Give back only the lines in the records below from the one with "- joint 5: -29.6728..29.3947" to the one with "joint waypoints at", both inclusive, word for word.
□ □ □
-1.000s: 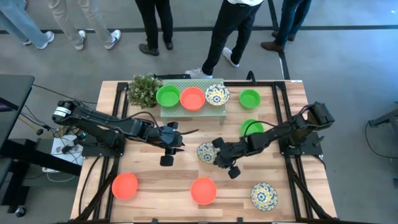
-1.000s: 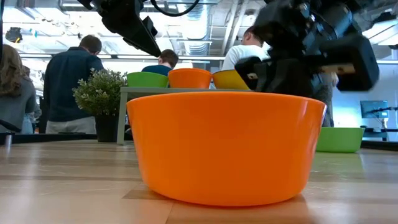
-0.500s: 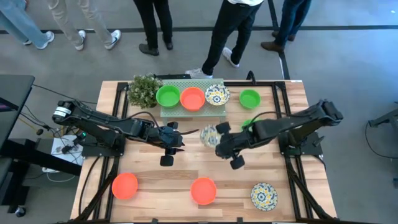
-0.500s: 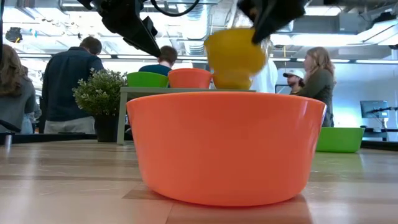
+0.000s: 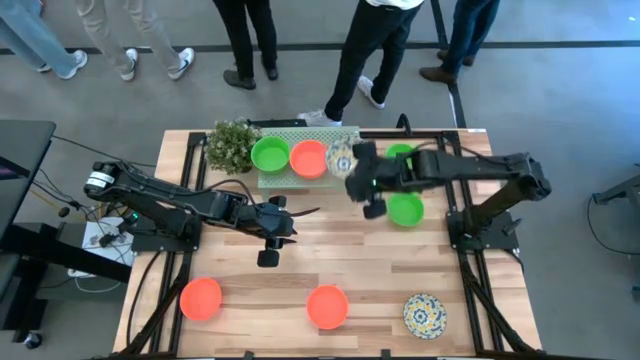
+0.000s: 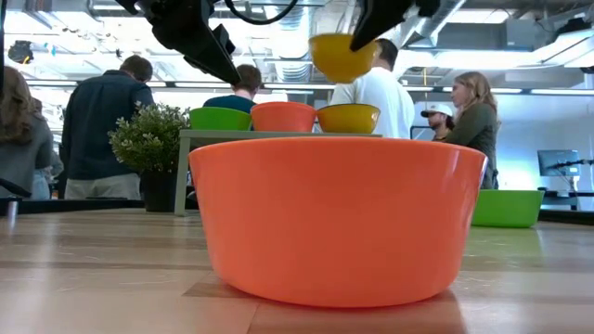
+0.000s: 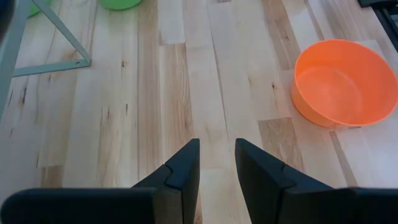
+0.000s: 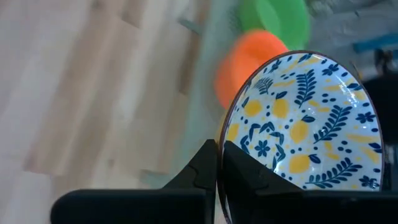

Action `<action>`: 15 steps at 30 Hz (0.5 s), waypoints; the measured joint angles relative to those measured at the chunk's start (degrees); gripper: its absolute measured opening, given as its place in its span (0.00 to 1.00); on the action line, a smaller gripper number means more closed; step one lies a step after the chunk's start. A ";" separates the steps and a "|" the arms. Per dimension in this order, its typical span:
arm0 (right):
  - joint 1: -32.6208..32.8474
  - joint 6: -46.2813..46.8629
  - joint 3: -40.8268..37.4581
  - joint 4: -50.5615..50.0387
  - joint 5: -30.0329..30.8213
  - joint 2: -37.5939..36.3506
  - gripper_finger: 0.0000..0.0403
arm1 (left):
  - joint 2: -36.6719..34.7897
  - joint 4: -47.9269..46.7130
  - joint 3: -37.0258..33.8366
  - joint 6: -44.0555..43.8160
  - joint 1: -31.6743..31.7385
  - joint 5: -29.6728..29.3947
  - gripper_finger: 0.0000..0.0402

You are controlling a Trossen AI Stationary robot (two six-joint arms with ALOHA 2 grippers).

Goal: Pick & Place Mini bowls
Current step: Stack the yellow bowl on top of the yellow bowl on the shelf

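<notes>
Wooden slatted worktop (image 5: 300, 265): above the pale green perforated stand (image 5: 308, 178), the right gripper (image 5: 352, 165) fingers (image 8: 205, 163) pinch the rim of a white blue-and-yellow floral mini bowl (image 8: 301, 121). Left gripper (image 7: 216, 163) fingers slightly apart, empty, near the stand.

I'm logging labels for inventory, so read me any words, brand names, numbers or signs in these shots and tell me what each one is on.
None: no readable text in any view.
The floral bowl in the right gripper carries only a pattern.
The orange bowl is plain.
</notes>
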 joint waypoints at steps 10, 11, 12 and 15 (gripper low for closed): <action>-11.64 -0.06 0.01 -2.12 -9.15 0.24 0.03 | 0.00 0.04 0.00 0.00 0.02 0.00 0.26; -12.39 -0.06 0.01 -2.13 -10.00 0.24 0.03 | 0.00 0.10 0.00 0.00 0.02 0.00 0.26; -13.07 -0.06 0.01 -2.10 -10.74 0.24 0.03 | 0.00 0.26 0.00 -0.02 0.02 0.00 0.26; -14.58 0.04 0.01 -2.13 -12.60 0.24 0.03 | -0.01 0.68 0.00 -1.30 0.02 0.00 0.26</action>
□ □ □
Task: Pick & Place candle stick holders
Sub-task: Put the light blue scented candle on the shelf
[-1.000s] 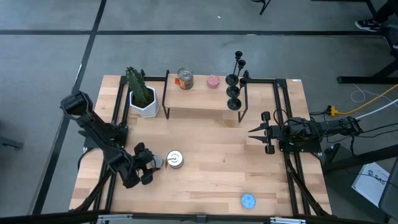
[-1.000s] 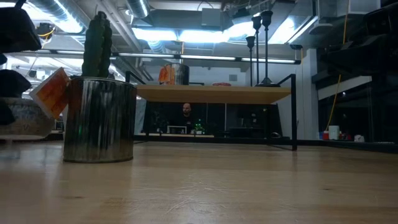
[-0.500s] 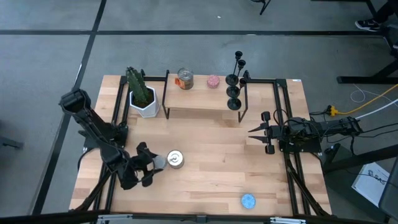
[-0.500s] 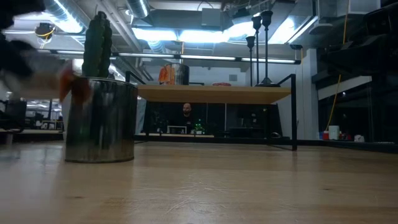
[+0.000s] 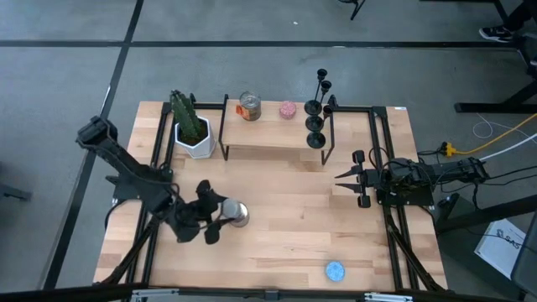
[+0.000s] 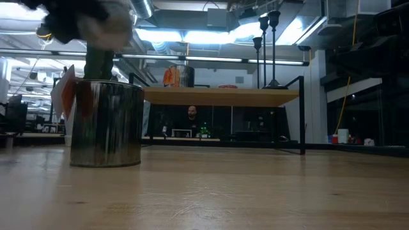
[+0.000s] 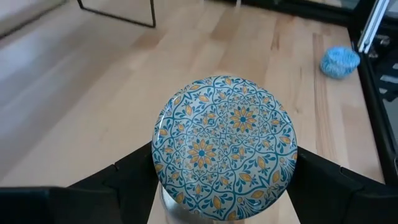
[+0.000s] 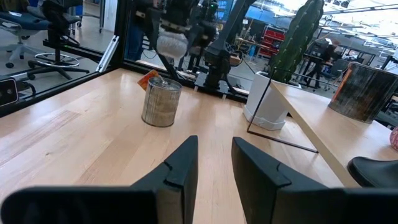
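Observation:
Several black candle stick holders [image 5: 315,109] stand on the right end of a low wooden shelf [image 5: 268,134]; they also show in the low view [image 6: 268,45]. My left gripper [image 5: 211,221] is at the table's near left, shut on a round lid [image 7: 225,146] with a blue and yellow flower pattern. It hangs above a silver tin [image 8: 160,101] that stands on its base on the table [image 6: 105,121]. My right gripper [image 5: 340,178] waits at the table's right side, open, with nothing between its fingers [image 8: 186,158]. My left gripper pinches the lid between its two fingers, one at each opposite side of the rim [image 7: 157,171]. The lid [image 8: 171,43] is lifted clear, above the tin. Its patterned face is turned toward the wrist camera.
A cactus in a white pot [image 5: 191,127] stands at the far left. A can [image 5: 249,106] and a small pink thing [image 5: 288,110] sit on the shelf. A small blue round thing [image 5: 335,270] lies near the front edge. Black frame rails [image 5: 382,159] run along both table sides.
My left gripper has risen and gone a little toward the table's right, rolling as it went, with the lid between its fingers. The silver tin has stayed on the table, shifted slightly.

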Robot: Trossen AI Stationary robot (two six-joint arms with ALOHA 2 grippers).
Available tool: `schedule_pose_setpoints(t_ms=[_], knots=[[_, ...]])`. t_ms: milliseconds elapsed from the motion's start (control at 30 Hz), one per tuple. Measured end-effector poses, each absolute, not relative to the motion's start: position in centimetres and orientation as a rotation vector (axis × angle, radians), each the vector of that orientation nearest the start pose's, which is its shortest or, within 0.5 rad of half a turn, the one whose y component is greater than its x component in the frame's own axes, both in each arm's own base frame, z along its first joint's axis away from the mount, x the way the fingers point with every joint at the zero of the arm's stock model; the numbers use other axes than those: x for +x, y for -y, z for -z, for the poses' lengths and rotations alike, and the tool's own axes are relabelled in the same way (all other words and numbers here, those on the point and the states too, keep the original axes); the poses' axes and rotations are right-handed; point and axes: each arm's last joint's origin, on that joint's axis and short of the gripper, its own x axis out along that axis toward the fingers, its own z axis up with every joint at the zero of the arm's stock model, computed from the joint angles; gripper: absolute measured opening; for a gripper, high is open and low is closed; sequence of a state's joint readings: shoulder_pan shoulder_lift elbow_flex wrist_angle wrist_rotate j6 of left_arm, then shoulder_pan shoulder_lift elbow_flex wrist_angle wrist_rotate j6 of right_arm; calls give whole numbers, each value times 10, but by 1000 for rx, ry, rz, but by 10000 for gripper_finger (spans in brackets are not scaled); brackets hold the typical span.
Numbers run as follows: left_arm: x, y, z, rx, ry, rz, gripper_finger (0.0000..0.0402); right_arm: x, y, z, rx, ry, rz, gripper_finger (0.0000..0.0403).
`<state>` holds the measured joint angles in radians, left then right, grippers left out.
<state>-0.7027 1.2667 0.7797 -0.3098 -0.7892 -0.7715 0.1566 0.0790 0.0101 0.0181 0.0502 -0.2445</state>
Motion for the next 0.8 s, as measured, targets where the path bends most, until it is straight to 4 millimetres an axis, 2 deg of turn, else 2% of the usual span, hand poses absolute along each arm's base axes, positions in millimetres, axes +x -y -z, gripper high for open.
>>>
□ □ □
:: Response to the task ::
  - joint 5: -29.6728..29.3947
  - gripper_finger: 0.0000..0.0402

You are controlling a Trossen AI Stationary robot (two six-joint arms with ALOHA 2 grippers).

Goal: Pick & Place Mini bowls
Current step: Stack the yellow bowl on top of the yellow bowl on the shelf

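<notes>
Wooden slatted worktop (image 5: 300, 265): above the pale green perforated stand (image 5: 308, 178), the right gripper (image 5: 352, 165) fingers (image 8: 205, 163) pinch the rim of a white blue-and-yellow floral mini bowl (image 8: 301, 121). Left gripper (image 7: 216, 163) fingers slightly apart, empty, near the stand.

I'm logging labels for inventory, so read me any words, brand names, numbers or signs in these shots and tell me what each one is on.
None: no readable text in any view.
The floral bowl in the right gripper carries only a pattern.
The orange bowl is plain.
</notes>
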 joint waypoints at steps 10, 11, 12 and 15 (gripper low for closed): <action>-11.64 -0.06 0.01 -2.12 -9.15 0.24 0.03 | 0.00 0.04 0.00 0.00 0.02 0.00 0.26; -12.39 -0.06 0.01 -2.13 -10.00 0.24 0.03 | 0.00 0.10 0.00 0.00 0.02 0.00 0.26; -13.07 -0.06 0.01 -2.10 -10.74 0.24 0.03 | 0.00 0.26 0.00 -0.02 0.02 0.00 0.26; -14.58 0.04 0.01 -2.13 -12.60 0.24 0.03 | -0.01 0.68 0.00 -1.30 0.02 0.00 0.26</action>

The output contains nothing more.